Serving Clovis, Portales and the Surrounding Communities
During the Civil War, President Lincoln, exasperated at Gen. George McClellan’s chronic reluctance to attack the enemy, said if the general wasn’t going to use the Army, he would like to borrow it.
In the wake of Hurricane Katrina, President Bush has the same idea.
He doesn’t seem to notice that this time, the American military, far from being idle, is already being overused.
Lately, the president has been pushing a change in federal law so the active-duty armed forces could intervene immediately when any sort of disaster strikes.
He resents having to get permission from the governor of Louisiana or anyone else before dispatching the 82nd Airborne, as required by a 19th-century statute known as the Posse Comitatus Act. He wants the authority to use the Army for domestic law enforcement at his sole discretion.
His proposal reflects our habit of seeing the U.S. military not only as the guardian of national defense but as the answer to every question.
Starvation in Somalia? Send in the Marines. Ethnic conflict in the Balkans? Scramble the jets. A shortage of democracy in the Middle East? Heck, it’s nothing that 130,000 troops can’t cure.
We have grown to see our fighting forces as a giant Swiss Army knife, infinitely adaptable to a wide array of tasks.
Because the military is so formidably competent at its central mission, defeating our enemies in wartime, both presidents and the public tend to think it can handle any job it is asked to do.
But that’s like assuming that because your plumber can fix any drain, he can also tune your piano. We already know, in fact, the U.S. military is not equally adept at all functions.
It has not been conspicuously successful at establishing order and gaining public trust in Iraq. It has not made an appreciable difference at slowing the flow of illegal drugs into the United States. As we learned from abuses at Abu Ghraib and other prisons, it sometimes fails to meet minimum standards for the humane treatment of captives.

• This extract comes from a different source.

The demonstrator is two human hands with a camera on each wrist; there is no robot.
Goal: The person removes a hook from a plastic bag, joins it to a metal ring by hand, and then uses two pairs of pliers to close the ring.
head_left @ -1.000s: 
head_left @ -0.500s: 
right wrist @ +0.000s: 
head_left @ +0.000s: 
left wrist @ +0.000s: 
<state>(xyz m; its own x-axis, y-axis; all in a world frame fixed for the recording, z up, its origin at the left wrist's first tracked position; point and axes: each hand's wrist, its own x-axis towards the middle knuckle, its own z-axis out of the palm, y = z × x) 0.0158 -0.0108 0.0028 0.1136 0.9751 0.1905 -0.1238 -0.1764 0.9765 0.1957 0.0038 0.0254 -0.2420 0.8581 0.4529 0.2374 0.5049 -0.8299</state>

What it is good at is killing enemy fighters on the battlefield.
However, duties ranging far from that role don’t always fit with the warrior ethos the military has to instill in its people.
It’s hard to see why Bush feels the need to relax the current restrictions on his domestic use of the military. The law, after all, did not eliminate the option of sending active-duty forces to New Orleans.
Normally he may not do that without a request from the governor of the affected state, which in this case was not forthcoming. However, in a crisis, the president can invoke another law, the Insurrection Act, to override an uncooperative governor — as previous presidents did to enforce desegregation in the South during the civil rights era.
Why didn’t Bush use that authority? Maybe for the same reason he said Michael Brown was doing “a heck of a job” as head of the Federal Emergency Management Agency: He didn’t have a clue.
But there was another explanation, as The New York Times reported: “Administration civilians worried that there could be political fallout if federal troops were forced to shoot looters.”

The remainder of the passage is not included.